(Extracted records):
========================================

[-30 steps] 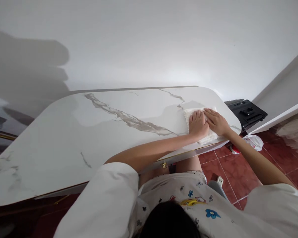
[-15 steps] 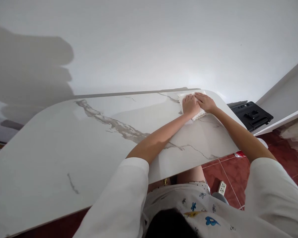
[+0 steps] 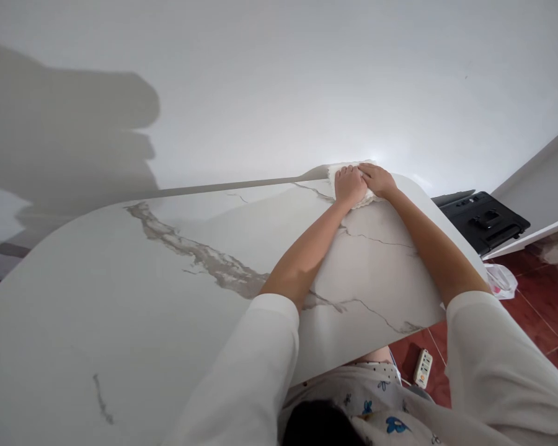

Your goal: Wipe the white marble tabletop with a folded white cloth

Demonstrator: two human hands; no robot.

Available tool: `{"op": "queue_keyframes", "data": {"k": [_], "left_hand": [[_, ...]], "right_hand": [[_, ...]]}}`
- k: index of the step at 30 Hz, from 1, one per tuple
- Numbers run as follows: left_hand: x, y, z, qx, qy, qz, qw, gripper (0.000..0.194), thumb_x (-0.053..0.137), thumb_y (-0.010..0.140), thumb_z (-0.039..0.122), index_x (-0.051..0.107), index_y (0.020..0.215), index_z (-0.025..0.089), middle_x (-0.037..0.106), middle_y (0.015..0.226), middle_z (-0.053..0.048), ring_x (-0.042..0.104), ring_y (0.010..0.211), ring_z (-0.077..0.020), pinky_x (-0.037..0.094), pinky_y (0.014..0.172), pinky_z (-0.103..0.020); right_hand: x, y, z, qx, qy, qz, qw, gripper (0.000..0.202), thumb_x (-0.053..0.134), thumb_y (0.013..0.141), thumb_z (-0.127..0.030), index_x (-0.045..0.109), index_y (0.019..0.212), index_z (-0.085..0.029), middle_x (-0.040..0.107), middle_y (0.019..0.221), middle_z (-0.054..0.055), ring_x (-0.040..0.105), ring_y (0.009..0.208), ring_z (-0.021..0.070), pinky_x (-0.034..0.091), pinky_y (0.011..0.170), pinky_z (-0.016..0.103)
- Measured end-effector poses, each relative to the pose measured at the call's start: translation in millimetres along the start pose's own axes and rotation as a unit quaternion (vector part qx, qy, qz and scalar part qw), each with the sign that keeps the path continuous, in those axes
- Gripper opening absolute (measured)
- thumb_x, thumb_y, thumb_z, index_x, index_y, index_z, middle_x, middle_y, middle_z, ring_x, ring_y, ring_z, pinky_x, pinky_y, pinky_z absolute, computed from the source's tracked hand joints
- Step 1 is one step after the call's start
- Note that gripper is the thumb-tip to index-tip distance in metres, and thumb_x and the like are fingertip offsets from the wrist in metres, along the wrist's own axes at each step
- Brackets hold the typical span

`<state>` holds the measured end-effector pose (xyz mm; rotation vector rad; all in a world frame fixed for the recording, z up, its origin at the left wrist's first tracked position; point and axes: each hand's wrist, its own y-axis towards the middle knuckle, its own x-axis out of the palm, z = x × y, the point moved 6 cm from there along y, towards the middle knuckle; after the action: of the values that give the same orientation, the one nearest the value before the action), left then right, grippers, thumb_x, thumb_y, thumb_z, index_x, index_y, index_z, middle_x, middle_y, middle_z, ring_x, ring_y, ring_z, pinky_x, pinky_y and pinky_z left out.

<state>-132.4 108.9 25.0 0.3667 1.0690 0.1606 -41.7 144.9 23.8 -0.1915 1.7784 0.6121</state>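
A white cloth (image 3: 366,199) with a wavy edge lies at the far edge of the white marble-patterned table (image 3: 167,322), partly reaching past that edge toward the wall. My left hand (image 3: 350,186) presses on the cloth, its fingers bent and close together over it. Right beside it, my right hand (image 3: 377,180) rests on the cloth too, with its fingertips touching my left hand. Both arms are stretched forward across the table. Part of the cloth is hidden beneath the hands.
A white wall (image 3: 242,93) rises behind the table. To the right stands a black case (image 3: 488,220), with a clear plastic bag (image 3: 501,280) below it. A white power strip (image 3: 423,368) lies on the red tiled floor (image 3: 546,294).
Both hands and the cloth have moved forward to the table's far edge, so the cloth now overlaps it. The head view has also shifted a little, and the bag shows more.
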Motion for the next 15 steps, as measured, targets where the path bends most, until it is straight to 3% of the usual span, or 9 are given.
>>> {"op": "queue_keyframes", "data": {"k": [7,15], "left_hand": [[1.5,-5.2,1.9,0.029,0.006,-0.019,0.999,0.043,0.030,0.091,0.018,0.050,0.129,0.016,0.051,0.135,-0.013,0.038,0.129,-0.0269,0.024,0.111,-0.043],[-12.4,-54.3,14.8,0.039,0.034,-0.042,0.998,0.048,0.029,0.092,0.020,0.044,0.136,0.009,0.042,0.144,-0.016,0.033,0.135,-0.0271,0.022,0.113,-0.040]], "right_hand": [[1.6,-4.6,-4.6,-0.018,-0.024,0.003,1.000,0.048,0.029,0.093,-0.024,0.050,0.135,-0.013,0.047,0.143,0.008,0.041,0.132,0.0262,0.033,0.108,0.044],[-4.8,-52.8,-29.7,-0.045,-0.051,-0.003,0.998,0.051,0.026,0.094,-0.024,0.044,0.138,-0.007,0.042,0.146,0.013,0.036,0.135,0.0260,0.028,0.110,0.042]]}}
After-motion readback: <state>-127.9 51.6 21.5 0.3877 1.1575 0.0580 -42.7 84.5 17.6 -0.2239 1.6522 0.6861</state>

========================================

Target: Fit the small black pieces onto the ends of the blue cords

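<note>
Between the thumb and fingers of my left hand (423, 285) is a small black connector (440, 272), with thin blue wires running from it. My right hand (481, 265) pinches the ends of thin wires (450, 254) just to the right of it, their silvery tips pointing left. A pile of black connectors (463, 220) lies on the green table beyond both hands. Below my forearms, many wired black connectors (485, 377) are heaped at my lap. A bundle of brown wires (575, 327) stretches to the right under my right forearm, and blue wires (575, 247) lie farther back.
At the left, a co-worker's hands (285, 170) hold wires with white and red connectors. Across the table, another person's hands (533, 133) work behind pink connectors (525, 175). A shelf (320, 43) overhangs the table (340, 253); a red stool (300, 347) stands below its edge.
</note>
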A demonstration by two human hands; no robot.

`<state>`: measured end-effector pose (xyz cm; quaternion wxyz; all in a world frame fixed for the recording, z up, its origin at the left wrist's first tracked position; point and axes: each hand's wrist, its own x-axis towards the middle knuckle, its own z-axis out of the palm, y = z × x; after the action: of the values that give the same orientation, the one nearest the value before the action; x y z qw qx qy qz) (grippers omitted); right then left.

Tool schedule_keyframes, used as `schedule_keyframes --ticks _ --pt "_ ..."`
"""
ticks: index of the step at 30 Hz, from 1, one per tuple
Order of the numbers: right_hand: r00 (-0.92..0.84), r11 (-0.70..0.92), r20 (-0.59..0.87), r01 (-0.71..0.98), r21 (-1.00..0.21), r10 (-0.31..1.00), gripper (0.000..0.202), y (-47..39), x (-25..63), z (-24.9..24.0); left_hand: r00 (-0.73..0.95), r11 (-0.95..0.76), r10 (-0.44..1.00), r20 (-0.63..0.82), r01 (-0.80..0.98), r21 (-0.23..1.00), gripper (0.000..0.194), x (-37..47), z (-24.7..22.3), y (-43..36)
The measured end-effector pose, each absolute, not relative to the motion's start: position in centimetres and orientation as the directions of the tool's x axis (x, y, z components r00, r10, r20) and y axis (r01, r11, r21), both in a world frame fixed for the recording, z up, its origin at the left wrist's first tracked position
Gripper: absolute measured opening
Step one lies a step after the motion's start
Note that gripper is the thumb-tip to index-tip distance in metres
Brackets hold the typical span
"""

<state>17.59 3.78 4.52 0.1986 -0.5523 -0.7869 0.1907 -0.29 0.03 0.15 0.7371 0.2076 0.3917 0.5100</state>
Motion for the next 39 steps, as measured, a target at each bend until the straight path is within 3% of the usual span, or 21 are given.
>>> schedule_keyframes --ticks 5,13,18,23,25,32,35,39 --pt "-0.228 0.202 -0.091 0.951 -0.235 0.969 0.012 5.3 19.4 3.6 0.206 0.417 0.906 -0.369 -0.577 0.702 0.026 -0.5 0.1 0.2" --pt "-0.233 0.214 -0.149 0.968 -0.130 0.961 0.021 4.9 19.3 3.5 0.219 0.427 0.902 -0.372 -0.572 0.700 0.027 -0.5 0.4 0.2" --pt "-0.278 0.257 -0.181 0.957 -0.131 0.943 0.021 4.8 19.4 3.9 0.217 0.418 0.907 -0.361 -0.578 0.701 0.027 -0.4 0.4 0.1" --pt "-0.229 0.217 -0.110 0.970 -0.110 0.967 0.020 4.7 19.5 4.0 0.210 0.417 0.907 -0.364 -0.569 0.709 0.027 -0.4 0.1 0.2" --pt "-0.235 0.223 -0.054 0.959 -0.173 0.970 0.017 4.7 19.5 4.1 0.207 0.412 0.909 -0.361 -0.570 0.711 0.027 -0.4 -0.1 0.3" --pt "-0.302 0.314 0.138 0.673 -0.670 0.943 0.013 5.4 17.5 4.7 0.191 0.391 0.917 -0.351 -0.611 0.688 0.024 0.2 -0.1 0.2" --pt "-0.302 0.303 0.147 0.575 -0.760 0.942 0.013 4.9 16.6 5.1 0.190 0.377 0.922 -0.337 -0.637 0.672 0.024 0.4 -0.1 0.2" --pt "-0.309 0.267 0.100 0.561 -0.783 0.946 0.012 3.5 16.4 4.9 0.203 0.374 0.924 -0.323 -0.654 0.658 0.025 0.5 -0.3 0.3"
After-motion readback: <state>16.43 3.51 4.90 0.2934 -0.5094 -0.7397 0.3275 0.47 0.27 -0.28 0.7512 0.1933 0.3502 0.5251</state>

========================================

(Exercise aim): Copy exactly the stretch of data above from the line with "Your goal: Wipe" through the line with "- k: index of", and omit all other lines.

(Your response):
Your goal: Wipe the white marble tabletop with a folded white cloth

Demonstrator: two human hands; no robot.

Available tool: `{"op": "queue_keyframes", "data": {"k": [_], "left_hand": [[_, ...]], "right_hand": [[_, ...]]}}`
- k: index of the step at 30 Hz, from 1, one per tuple

The answer to this exercise is complete.